- Born: Doris Wagner 1983 (age 41–42) Ansbach, Germany
- Occupation(s): writer, theologian, philosopher

= Doris Reisinger =

German philosopher, theologian and author

Doris Reisinger (née Wagner; b. 1983) is a German philosopher, theologian and author, and former member of a spiritual community.

== Life ==
===Early education and joining the community ===
Reisinger was born Doris Wagner in Ansbach in 1983. She comes from a pious family and grew up in Oberkotzau. When she was 15 years old, her entire family converted from the Lutheran to the Roman Catholic Church. Even as a young woman, Reisinger became aware that she wanted to take the veil. Shortly after she got her high school diploma in Hof, Bavaria in 2003, she joined the new spiritual community (movimento) Geistliche Familie „Das Werk“ (FSO "The Work") and worked for a few years in the community house in Rome. On November 11, 2007, she made her promises (Heiliges Bündnis in den drei evangelischen Räten, "Holy Covenant in the three evangelical counsels"), in the Roman church Santa Maria in Traspontina in presence of the Archbishop of Bologna, Carlo Caffarra.

In 2008, aged 24, Reisinger alleged she was sexually assaulted by Austrian priest Hermann Geissler, a member of both "Das Werk" and the Congregation for the Doctrine of the Faith. Geissler resigned from the CDF in January 2019 but denied the accusations against him.

=== Leaving the community and activism ===
Reisinger left the community in 2011 and finished her study of theology in 2014. The same year, she published Nicht mehr ich: Die wahre Geschichte einer jungen Ordensfrau, which recounts her experiences as a victim of sexual assault within the Roman Catholic Church. Reisinger criticised that in her opinion hierarchies of many religions and faith communities, such as the Catholic Church, subordinate individuals. She claims that these communities would often provide the ideal conditions for "assault by men higher up in the ranks". A criminal investigation conducted by police in Germany and Austria against the accused did not lead to a conviction. In Germany, authorities closed the case because the priest's conduct did not meet the criteria of a crime. In Austria, the case was closed because the priest persuasively claimed that their relations had been consensual.

Reisinger started a family and became a mother. Meanwhile, Reisinger is involved in the #NunsToo movement.
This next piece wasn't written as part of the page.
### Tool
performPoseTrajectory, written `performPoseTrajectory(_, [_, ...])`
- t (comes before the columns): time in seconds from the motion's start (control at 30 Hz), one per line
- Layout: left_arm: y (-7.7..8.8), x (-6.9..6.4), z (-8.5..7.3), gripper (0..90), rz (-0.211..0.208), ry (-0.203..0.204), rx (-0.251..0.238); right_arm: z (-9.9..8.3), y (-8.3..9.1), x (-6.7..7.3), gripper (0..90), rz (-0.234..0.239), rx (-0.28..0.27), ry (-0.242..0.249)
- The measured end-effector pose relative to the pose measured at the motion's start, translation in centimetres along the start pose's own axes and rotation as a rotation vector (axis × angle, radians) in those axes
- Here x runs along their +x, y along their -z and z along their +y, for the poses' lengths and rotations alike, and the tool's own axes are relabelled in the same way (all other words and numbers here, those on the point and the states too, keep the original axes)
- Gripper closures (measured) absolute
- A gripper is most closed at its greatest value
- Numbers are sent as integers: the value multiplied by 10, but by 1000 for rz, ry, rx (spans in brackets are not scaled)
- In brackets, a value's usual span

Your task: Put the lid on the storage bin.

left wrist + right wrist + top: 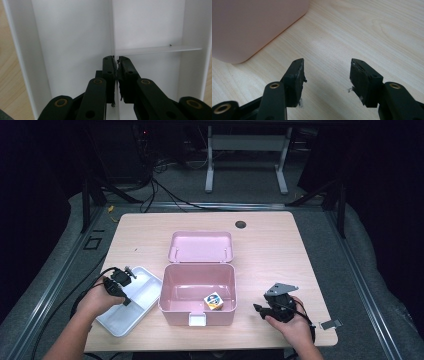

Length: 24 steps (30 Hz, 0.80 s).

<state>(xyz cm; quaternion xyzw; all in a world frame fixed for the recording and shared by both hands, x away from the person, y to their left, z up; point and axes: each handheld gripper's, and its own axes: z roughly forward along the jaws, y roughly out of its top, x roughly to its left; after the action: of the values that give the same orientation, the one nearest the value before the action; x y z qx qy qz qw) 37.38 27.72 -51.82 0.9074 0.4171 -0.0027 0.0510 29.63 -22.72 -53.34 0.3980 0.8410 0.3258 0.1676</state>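
Taking the open pink plastic box (pixel 198 292) as the landmark: nearest the person, to its right and just off its front corner, the right hand-held gripper (pixel 257 308) rests low over the pale wooden tabletop (pixel 270 255), its jaws spread wide with nothing between them; in the right gripper view the bare wood lies between its pads and the box's rounded pink corner (pixel 249 27) stands ahead at the left. To the left of the box, touching or nearly touching its wall, lies the white plastic divided tray (pixel 131 306). The left hand-held gripper (pixel 131 270) reaches down over the tray's far part; in the left gripper view its jaws are pressed on the thin upright divider wall (pixel 113 30) of the tray, where a cross partition meets it. Inside the box, near its front right corner, sits a small white cube with coloured printing (pixel 214 301). Behind the box, its pink lid (pixel 201 246) lies flat, hinged open.
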Motion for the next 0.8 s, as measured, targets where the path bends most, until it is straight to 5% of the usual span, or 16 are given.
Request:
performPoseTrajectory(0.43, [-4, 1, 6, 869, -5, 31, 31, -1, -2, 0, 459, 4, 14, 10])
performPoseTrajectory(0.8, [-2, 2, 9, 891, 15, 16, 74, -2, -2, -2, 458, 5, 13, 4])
She scathes the pope, whose office she considers "dangerous", as he "could not be held responsible by any other person".

== Publications ==
- Nicht mehr ich: Die wahre Geschichte einer jungen Ordensfrau ("No longer me: The true story of a young woman religious") Edition a, Wien 2014, ISBN 978-3-99001-109-6
- with Klaus Mertes: Spriritueller Missbrauch in der katholischen Kirche. ("Spiritual assault in the Catholic Church") Herder, Freiburg 2019, ISBN 978-3-451-38426-4.